The Return: A Novel of Vietnam
Page 29
The sun hung low behind the group on the dock, silhouetting figures and making it difficult for him to make out features. He squinted and shaded his eyes with his palm. He thought the woman looked familiar. It was something about her unusual height and the long flow of her black hair.
When one of the cadre stepped between her and the sun, the shade brought her momentarily out of silhouette. Cochran gave a start. His breath caught in his throat.
Mhai!
At first her presence excited him. But then he sobered. She was the reason the Nguoi Nhai had been wiped out at Vam Tho, he captured, and Lord only knew what happened to Pete. It should be no surprise that the lover of Commander Minh should be in the company of NLF bigwigs. She was probably the one making the decision to execute him. Chieu hoi, my ass! Double agent was more like it.
He watched her bitterly, squinting, as she delivered some sort of papers to Edgar G. She looked up in his direction, then turned her head so that her opposite profile was toward him. He frowned.
He had been so certain that this woman was the traitorous bitch returned. Now, he was no longer as sure about it. There was something wrong with this side of her face. It was malformed, some sort of horrid birthmark or birth defect. Viewed from this angle, the woman was ugly. He turned back to his fire, squatted, and continued with preparation of his meal. Whatever the purpose of the meeting on the dock, he had learned years ago that there was nothing he could do about it, whether it concerned him or not.
Less than a week later he was taken clandestinely to Saigon and released without explanation. He walked into MAAG headquarters, gaunt and unkempt, and reported. Captain Draper, of course, had long ago rotated stateside, taking his Progress Is Our Most Important Product signs with him. No one in the office knew who Ensign Cochran was; they had to look up his name on an MIA list. He was immediately sent back to the United States. He had to wait until the war ended to find Bonnie My again.
CHAPTER SIXTY-EIGHT
“I can never be sure it was Mhai I saw on the dock,” Doctor Cochran mused. “But when they let me go so soon after the visit... It had to be Mhai. Who else could it have been?”

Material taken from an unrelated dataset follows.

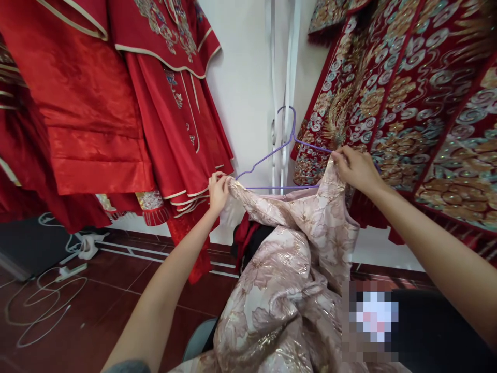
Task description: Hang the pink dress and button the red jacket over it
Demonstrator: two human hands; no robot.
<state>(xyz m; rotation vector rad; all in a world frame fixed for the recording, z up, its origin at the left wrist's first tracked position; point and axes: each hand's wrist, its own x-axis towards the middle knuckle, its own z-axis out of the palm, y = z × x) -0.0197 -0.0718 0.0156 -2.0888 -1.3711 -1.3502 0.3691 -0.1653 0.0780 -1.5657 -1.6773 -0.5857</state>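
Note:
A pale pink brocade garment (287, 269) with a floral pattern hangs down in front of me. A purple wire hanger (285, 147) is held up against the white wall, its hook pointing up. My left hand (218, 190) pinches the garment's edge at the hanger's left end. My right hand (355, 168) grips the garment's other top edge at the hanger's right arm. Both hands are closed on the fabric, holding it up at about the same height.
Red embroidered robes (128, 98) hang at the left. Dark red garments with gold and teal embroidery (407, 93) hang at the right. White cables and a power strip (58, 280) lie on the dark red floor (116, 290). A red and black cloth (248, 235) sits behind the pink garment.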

“Mhai was dead in Vam Tho,” I insisted.
The doctor shrugged. What difference did it make now, after all these years?
“Whoever it was,” he said, favoring his wife with a caressing look, “I know Bonnie was behind her. Bonnie never gave up trying to get me released. They would probably have let me go after the war ended, but that was another two or three years off. I was wasting away. I might never have made it.”
Bonnie My squeezed his hand in both hers. He leaned back in the lawn chair, relaxed now and idly gazing in the direction of the monsoon clouds creeping across the sky to blast out the sun. He had gone back to those years of the war and survived them all over again. Now, he was safely returned to the garden of his own house with his own wife and once again it was over for him.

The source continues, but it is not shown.